My first experience with regression and matrix algebra
As an undergraduate, regression was a fuzzy concept for me. I completed a year’s worth of psychology statistics, but in psychology ANOVA is king, and regression is alotted a whopping five pages in a chapter shared with correlation. After a sparse explanation of bivariate regression, multiple regression is usually mentioned as an afterthought on one page, something like the following:
“In the real world, an outcome is rarely explained by only one predictor. In this case, we can turn to multiple regression. Want to know more? Too bad” chapter ends on that note
Thus, the computations surrounding a more complex regression equation were very much a black box to me. Encouraged by a regression loving adviser, I decided to take a class titled, “Regression for Social and Behavioral Research” in the Statistics department to find out more about regression. During the first day of class we went over the syllabus:
- Week 1: An overview and review of OLS regression (review = good, I wont get left in the dust)

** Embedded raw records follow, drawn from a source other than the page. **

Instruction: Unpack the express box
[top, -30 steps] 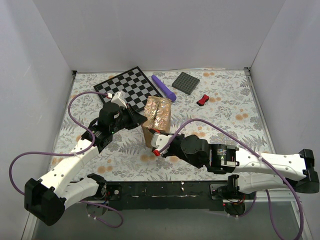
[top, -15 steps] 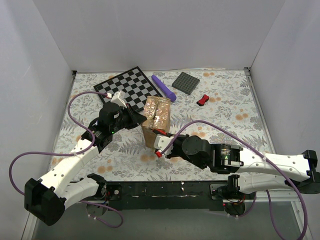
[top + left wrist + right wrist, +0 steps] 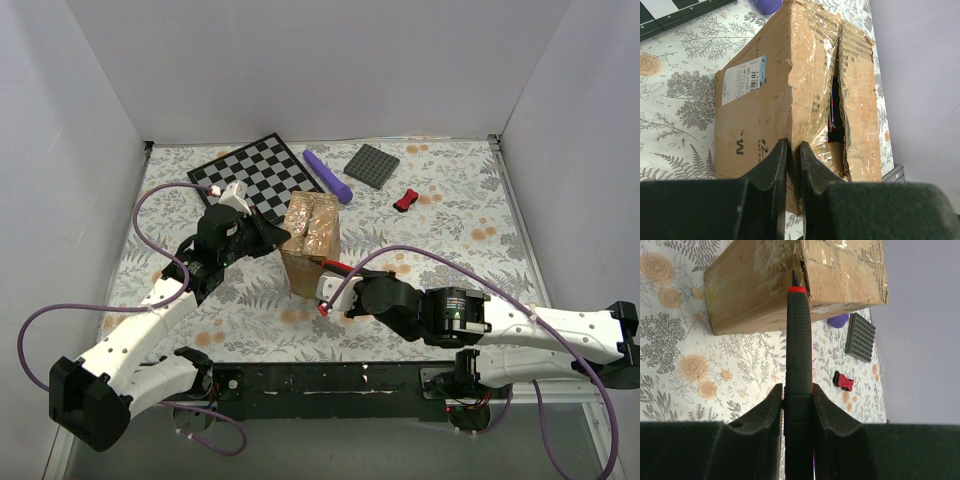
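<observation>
The express box [image 3: 312, 235] stands mid-table, tape glinting on its top flaps. The left tool [image 3: 278, 238] meets its upper left edge. The right tool [image 3: 335, 285] sits just at its near side, gripping a black-and-red knife [image 3: 322, 308]. Behind, on the floral table [image 3: 450, 220], lie a checkerboard [image 3: 255, 178], a purple stick [image 3: 328, 175], a dark grey plate [image 3: 372, 165] and a small red piece [image 3: 405, 200].

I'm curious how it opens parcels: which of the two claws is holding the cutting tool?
The right gripper: it clamps a black cutter, tip at the express box. The left gripper only pinches the box's taped edge.
</observation>
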Tool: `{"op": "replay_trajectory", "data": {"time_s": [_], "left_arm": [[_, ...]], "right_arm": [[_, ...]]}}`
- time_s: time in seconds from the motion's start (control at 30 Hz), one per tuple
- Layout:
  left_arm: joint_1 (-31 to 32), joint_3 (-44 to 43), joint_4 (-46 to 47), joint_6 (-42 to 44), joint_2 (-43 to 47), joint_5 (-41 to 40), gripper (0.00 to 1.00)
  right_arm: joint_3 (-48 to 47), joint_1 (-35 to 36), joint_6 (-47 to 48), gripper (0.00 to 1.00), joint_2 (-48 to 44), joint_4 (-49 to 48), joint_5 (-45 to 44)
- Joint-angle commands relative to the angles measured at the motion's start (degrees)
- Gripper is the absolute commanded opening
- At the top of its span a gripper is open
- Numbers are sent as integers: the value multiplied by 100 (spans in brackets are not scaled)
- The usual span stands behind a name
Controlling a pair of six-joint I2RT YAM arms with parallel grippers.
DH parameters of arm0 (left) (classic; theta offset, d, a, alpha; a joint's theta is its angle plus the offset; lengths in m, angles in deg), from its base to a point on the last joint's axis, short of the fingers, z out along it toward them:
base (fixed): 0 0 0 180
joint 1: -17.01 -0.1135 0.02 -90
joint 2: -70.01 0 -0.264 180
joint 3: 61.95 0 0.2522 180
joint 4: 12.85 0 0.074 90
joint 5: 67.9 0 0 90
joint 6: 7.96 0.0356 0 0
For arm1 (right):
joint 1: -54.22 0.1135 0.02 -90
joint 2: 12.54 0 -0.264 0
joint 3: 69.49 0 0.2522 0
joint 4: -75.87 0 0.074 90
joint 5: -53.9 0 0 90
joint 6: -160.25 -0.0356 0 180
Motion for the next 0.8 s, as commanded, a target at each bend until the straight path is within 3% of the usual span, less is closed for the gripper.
{"op": "replay_trajectory", "data": {"time_s": [0.0,0.2,0.33,0.5,0.6,0.7,0.77], "left_arm": [[-45,-124,-237,218,10,-222,0],[-46,-72,-105,192,36,-152,0],[-54,-28,114,192,80,-46,2],[-45,-106,343,201,115,182,45],[-46,-186,492,69,247,25,60],[-45,-256,651,-19,326,-169,68],[-54,-361,633,-28,309,-248,68]], "right_arm": [[-253,-39,30,1,-216,146,-375],[-280,-39,-85,1,-672,-573,-24],[-113,-39,-111,1,-1156,-1959,-14],[265,-48,-41,1,-1228,-3263,-743],[327,-74,-154,1,-929,-3641,-1244],[449,-188,-400,1,-700,-3878,-1544],[450,-424,-646,1,-543,-3879,-1755]]}}
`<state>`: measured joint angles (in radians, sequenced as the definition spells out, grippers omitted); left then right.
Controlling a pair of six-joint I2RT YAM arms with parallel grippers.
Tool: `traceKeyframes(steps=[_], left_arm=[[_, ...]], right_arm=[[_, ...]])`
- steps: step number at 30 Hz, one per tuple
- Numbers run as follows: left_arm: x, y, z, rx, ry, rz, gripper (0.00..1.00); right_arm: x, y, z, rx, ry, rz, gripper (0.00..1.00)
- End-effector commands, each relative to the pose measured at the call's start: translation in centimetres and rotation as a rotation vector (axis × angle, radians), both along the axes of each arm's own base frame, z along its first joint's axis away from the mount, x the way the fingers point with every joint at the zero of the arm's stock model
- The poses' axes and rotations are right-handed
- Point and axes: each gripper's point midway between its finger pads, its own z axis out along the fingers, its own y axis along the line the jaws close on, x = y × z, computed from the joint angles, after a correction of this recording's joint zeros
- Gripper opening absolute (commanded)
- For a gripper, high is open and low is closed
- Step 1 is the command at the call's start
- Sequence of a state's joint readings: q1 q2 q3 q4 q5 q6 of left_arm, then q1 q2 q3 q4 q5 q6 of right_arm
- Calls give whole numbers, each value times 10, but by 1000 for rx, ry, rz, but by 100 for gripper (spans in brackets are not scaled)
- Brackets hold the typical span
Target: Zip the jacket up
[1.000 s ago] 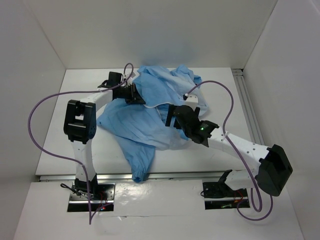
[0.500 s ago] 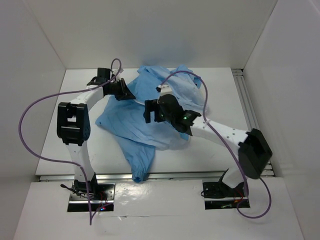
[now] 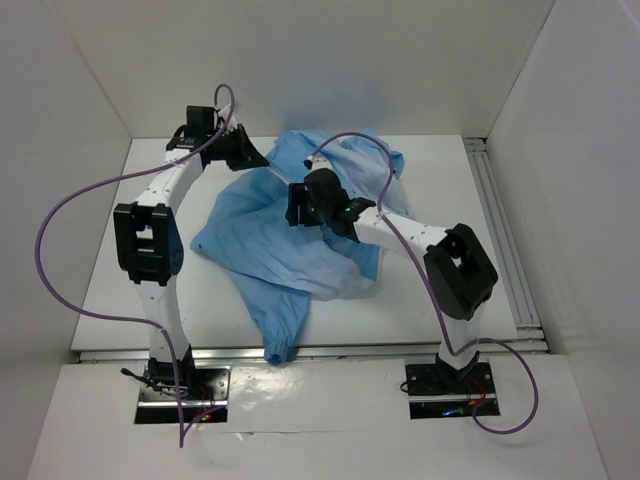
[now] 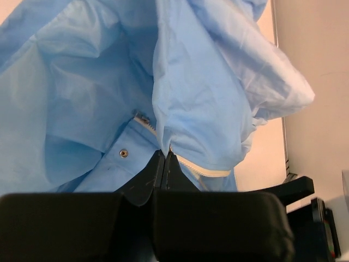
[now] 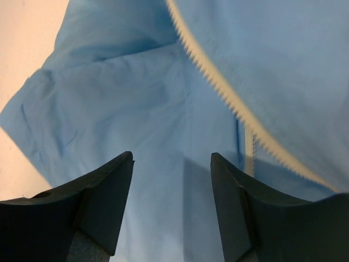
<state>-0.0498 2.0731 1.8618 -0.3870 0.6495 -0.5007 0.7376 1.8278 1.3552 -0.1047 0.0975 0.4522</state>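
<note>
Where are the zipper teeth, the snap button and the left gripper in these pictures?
zipper teeth [image 5: 218, 90], right wrist view, middle of the cream tooth row.
snap button [image 4: 124, 153], left wrist view, its metal centre.
left gripper [image 4: 165, 158], left wrist view, shut fingertips pinching the jacket [image 4: 82, 82] edge.

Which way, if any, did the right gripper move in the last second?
Yes. The right gripper moved left and slightly toward the back wall, away from the rail, over the jacket.

no readable text, labels or numbers anywhere
</note>
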Motion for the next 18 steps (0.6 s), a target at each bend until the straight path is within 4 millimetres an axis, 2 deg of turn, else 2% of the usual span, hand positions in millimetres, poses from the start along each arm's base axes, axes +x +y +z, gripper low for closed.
traceKeyframes(steps=[1, 2, 3, 5, 11, 13, 16, 18], left_arm=[[3, 3, -11, 0, 35, 9, 0], [5, 4, -17, 2, 49, 22, 0], [4, 0, -17, 2, 50, 13, 0], [5, 1, -17, 8, 49, 20, 0], [4, -4, -22, 8, 58, 11, 0], [4, -4, -22, 8, 58, 11, 0], [4, -4, -27, 9, 68, 11, 0], [3, -9, -27, 9, 67, 2, 0]], right_arm=[[29, 9, 8, 57, -24, -44, 64], [31, 10, 3, 49, -15, -45, 63], [41, 6, -5, 33, -13, -73, 63], [48, -4, -18, 0, -2, -109, 63], [67, 1, -44, -19, 24, -109, 63], [67, 1, -47, -28, 34, -109, 61], [61, 3, -42, -6, 24, -77, 49], [59, 4, -37, 9, 17, -67, 46]])
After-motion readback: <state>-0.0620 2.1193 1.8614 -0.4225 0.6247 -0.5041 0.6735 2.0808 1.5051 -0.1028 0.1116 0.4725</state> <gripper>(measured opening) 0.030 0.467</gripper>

- Week 2: Mathmatical Derivation of Least Squares in Scalar Form (Things really escalated quickly)
- centeral concepts: where do regression coefficients and intercept come from? (yeah, where in the world do these things come from? I’d like to know, this sounds okay)
- Week 3: The Mathmetical Derivation of Least Squares in Matrix Form (uh-oh)

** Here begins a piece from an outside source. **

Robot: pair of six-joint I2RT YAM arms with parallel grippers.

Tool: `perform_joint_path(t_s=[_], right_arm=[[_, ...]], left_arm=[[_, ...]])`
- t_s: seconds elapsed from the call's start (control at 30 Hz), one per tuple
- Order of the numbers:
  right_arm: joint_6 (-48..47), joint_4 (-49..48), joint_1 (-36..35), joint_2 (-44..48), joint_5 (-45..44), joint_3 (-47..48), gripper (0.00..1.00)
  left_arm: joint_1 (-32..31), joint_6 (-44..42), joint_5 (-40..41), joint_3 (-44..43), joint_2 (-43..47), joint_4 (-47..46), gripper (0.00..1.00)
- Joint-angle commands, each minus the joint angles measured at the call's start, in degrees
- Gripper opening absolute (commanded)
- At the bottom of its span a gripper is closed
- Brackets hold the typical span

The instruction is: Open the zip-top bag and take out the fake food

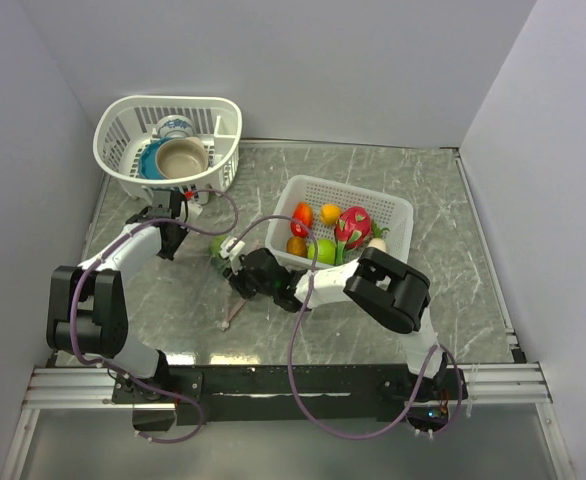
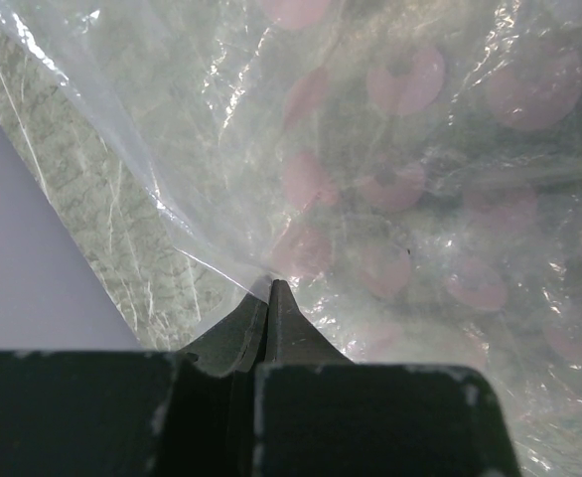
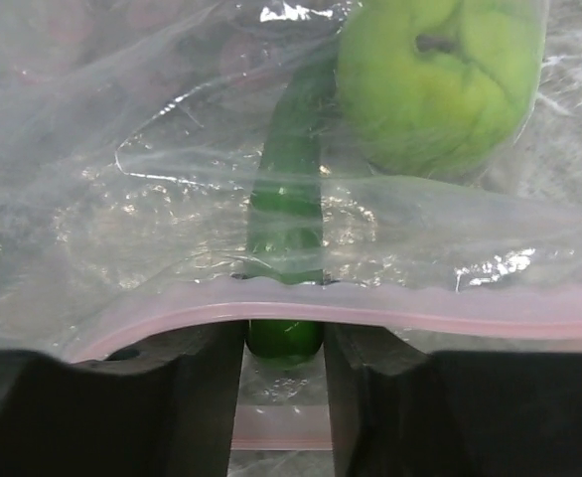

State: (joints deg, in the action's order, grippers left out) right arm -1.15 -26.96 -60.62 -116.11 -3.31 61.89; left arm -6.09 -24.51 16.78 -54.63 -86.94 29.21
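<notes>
The clear zip-top bag lies between my two grippers; its pale pink zipper strip crosses over my right fingers. My left gripper is shut, pinching a fold of the bag's plastic; it shows in the top view. My right gripper reaches into the bag's mouth and is shut on the end of a green cucumber; it also shows in the top view. A green round fruit lies inside the bag beside the cucumber. In the top view the bag is barely visible.
A white mesh basket right of centre holds a dragon fruit, orange, red-orange, green and white pieces. Another white basket at the back left holds bowls and a cup. Walls close in on both sides.
</notes>
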Motion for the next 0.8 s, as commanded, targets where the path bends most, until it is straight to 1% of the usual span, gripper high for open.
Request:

- central concepts: matrix maninpulations, eigenvalues, eigenvectors, cholesky decomposition, identity matrix (eigen what? Cholesky who?)
As a psychology student who had a fear of math drove into him, I went into shock and tuned out for the rest of class and missed learning more new funny sound words like, “probit” and “logit”. After the first day, I was 9000 percent set on dropping the class, but to my dismay “walking for fitness” was already full, so I was stuck in a class where I would spend the first month or so doing matrix algebra. Little did I know, this class would be one of (if not the best) classes I completed as an undergraduate and spurred my interest in data analysis and statistics.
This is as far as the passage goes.